Centralismo, dictadura y división provincial

Quiérese decir que seguimos en pañales en la cuna del Estado de las Autonomías mientras otras ya alcanzaron la mayoría de edad

Y qué celebramos este Día de Canarias? Desde vencer los miedos que ya no tienen sentido, como aquel pleito insular que resultaba hasta jocoso carnavaleando y era una piedra de molienda para la jodienda de esta tierra mal avenida, hasta la continua supuración de la misma llaga de siempre -la envidia intravenosa que nos corroe-, hay muchas cosas que convendría aflorar bajo el axioma de los psiquiatras que aconsejan limpiar la sentina expulsando el veneno, verbalizando los odios. Así, el cainismo -nuestro sentimiento autodestructivo más poderoso- o el adanismo -la tentación de fundarlo todo a cada nuevo mandamás, tirando por tierra lo que hicieron otros antes, etcétera-, o tantos ismos o istmos que padecemos en la desesperación de estirar las islas hasta algún continente que nos adopte y apadrine.

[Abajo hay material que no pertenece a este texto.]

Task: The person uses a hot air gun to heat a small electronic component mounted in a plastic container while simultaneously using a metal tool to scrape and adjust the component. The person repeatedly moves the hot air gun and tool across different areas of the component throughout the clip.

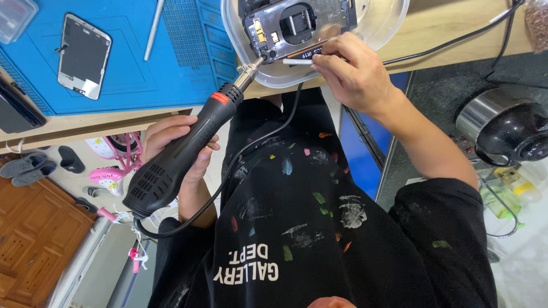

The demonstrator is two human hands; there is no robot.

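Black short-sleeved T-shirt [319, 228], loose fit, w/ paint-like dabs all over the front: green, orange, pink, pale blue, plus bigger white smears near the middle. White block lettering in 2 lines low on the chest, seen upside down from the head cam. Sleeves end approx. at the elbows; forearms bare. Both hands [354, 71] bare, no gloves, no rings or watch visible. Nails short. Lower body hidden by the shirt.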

Entonces, ¿qué celebramos este 30 de mayo, Día de Canarias? Como tantas otras efemérides que se han ido desnaturalizando en la inercia o el afán comercial -de los que no escapa ni el Día de la Madre-, nos abocamos al día de la patria chica con el desinterés del Primero de Mayo sin la vitalidad sindical de otros tiempos. Y uno cobra conciencia del naufragio de las bodas de la autonomía entre dos islas mayores, dos provincias, dos Canarias conceptualmente distintas, a la luz de este aniversario sombrío del día que se constituyó el Parlamento. La indiferencia en cada nueva ocasión como ahora nos interroga acerca de qué hemos hecho mal para merecernos esta apatía sobre nuestra identidad elemental. Es un tema que le trae sin cuidado al grueso de nuestra sociedad. ¿El Día de Canarias? ¿Y qué?
Hubo un tiempo en que estas cosas se despachaban jerónimamente -como acuñara el poeta Manolo Padorno-, porque había una asociación de ideas entre la Autonomía y su mentor, Jerónimo Saavedra, que invocaba aquella máxima, Canarias es posible. Los años felices de Adán Martín -que se retiraba de la política hace diez años- dejaron a sus paisanos una tarea para la posteridad: el más famoso legado que guardan los archivos históricos de la Autonomía entre sus asignaturas pendientes, o sea, el Eje Transinsular -pensó también llamarlo Transcanarias-, que todo el mundo dice qué genial pero nadie mueve un dedo para hacer posible, como plantea, la unidad de los canarios por tierra, mar y aire.

Quiérese decir que seguimos en pañales en la cuna del Estado de las Autonomías mientras otras ya alcanzaron la mayoría de edad. Hubo, es cierto, temores que abortaron que esta fuera una autonomía histórica, mediante su referéndum correspondiente -se presentía una alta abstención que habría dado alas a los independentistas que la alentaban-. Y no es menos verdad que, si bien el pleito decayó por la propia pereza que el autogobierno suscita en sí mismo, no hemos dejado de autoflagelarnos el poco ego que nos iba quedando, de cuando, al menos, nos mirábamos el ombligo. Ya, ni eso. ¿Qué hemos hecho de nosotros en estos casi 35 años de autogobierno? Cuando la Autonomía era una ensoñación que movilizaba a los más osados en las estancias del Colegio Mayor San Fernando y de la Universidad de La Laguna, uno ignoraba que el hastío político existía y que llegaría un día de mayo en que estaríamos diciéndonos qué hacer este Día de Canarias, ahora que la Autonomía es un hecho y un derecho de una generación entera de canarios que nacieron en los años 80 y desconocen que no siempre fue así, que antes hubo centralismo, dictadura y división provincial.